TASK » Nothing past the line containing "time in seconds" belongs in the output. Copy exactly every line of the data below from the first up to and including it.

__________

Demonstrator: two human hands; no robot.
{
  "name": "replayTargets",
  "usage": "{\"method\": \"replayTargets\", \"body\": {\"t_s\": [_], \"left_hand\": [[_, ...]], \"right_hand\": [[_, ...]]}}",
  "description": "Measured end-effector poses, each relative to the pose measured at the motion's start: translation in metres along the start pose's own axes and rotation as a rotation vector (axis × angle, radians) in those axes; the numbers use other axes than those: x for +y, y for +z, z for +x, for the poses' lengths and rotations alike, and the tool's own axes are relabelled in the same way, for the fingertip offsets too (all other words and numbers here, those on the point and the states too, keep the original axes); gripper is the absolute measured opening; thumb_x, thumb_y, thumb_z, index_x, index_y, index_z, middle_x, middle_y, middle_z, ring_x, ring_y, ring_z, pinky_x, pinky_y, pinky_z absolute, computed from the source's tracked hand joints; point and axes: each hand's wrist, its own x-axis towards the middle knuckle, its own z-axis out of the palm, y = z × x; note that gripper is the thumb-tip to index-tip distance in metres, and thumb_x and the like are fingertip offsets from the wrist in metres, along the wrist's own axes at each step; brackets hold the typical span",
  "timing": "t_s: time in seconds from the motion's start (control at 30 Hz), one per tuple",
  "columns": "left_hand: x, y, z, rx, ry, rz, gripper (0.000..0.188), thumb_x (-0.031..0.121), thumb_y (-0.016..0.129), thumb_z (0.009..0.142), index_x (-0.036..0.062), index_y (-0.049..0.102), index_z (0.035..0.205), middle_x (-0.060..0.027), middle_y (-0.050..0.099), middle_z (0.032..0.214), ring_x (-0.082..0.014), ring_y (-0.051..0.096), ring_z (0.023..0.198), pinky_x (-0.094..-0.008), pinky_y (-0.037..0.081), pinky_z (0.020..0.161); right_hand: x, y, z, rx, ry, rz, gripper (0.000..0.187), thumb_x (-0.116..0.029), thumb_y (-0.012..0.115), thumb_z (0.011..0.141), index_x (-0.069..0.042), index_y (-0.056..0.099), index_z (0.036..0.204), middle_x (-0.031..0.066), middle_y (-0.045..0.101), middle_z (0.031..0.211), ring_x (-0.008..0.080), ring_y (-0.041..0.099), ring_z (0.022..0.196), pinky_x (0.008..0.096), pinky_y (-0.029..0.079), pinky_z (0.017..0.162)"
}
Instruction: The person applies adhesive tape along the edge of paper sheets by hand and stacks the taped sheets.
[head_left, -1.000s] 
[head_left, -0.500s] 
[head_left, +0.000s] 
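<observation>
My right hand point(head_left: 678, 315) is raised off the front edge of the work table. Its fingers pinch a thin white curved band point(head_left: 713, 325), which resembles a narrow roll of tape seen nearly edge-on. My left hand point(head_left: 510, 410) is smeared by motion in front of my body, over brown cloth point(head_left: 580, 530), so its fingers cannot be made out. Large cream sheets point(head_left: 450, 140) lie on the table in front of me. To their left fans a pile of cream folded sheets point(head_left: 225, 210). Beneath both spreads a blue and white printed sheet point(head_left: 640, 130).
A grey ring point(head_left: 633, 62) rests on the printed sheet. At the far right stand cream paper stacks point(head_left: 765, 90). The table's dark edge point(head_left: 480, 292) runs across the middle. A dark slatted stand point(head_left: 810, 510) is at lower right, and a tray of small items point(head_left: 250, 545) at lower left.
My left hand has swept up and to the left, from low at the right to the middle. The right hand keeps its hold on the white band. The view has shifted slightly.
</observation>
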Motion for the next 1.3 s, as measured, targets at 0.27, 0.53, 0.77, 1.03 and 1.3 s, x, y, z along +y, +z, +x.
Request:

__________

EXERCISE SOLUTION »
Demonstrator: two human hands; no robot.
{
  "name": "replayTargets",
  "usage": "{\"method\": \"replayTargets\", \"body\": {\"t_s\": [_], \"left_hand\": [[_, ...]], \"right_hand\": [[_, ...]]}}",
  "description": "Measured end-effector poses, each relative to the pose measured at the motion's start: translation in metres along the start pose's own axes and rotation as a rotation vector (axis × angle, radians) in those axes; the numbers use other axes than those: x for +y, y for +z, z for +x, for the poses' lengths and rotations alike, and the tool's own axes are relabelled in the same way, for the fingertip offsets too (all other words and numbers here, those on the point and the states too, keep the original axes); gripper is the absolute measured opening; thumb_x, thumb_y, thumb_z, index_x, index_y, index_z, middle_x, middle_y, middle_z, ring_x, ring_y, ring_z, pinky_x, pinky_y, pinky_z absolute, computed from the source's tracked hand joints; point and axes: each hand's wrist, its own x-axis towards the middle knuckle, its own z-axis out of the palm, y = z × x; note that gripper is the thumb-tip to index-tip distance in metres, and thumb_x and the like are fingertip offsets from the wrist in metres, along the wrist's own axes at each step; brackets hold the typical span",
  "timing": "t_s: time in seconds from the motion's start (control at 30 Hz), one per tuple",

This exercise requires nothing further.